• _PROBLEM REQUIREMENTS_
Give an exact copy of the data that follows, but none of its pictures.

• _Records from a data source_
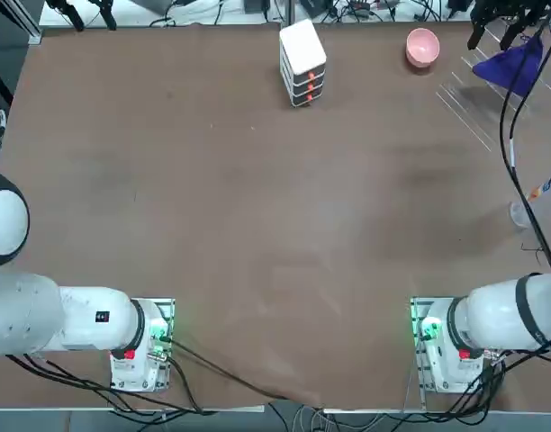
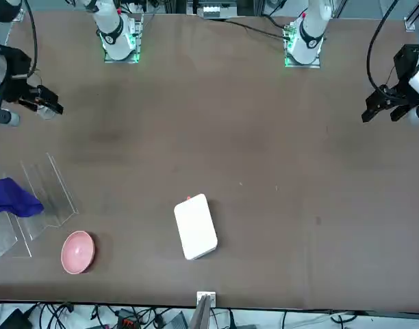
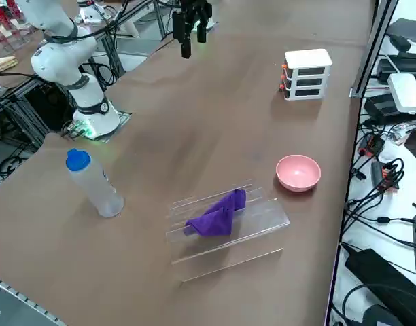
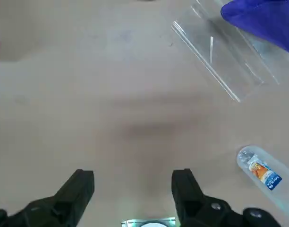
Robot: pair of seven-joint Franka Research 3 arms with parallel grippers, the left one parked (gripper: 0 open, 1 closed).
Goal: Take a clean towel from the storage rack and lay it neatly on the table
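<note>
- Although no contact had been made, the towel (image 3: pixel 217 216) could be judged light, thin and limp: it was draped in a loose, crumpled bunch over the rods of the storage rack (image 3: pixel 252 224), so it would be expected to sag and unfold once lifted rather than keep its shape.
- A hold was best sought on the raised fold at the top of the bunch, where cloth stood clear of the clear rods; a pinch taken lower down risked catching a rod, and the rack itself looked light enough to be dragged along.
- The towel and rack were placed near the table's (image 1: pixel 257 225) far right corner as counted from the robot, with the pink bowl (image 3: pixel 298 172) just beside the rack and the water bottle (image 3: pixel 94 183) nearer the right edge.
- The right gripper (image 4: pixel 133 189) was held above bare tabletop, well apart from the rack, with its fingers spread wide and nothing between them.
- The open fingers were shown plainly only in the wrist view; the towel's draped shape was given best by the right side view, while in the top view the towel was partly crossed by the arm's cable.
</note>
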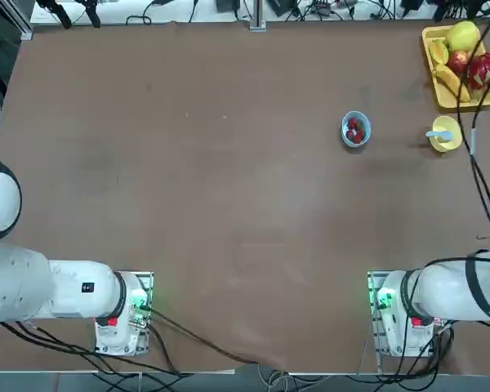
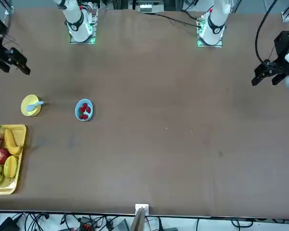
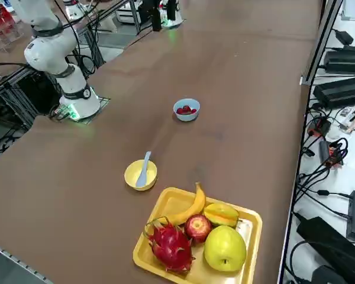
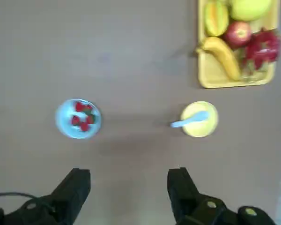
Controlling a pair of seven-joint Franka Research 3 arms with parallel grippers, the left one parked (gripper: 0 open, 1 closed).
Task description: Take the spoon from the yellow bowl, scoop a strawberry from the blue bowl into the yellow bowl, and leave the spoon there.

• _OUTPUT BELOW_
Robot: pair of seven-joint Franka Research 3 arms with parallel grippers, the left one parked (gripper: 0 open, 1 closed).
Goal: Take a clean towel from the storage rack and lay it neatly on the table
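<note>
- Although no contact had been made, the towel (image 3: pixel 217 216) could be judged light, thin and limp: it was draped in a loose, crumpled bunch over the rods of the storage rack (image 3: pixel 252 224), so it would be expected to sag and unfold once lifted rather than keep its shape.
- A hold was best sought on the raised fold at the top of the bunch, where cloth stood clear of the clear rods; a pinch taken lower down risked catching a rod, and the rack itself looked light enough to be dragged along.
- The towel and rack were placed near the table's (image 1: pixel 257 225) far right corner as counted from the robot, with the pink bowl (image 3: pixel 298 172) just beside the rack and the water bottle (image 3: pixel 94 183) nearer the right edge.
- The right gripper (image 4: pixel 133 189) was held above bare tabletop, well apart from the rack, with its fingers spread wide and nothing between them.
- The open fingers were shown plainly only in the wrist view; the towel's draped shape was given best by the right side view, while in the top view the towel was partly crossed by the arm's cable.
</note>
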Controlling a pair of seven-joint Franka Research 3 arms with parallel grippers, the left one parked (gripper: 0 open, 1 closed).
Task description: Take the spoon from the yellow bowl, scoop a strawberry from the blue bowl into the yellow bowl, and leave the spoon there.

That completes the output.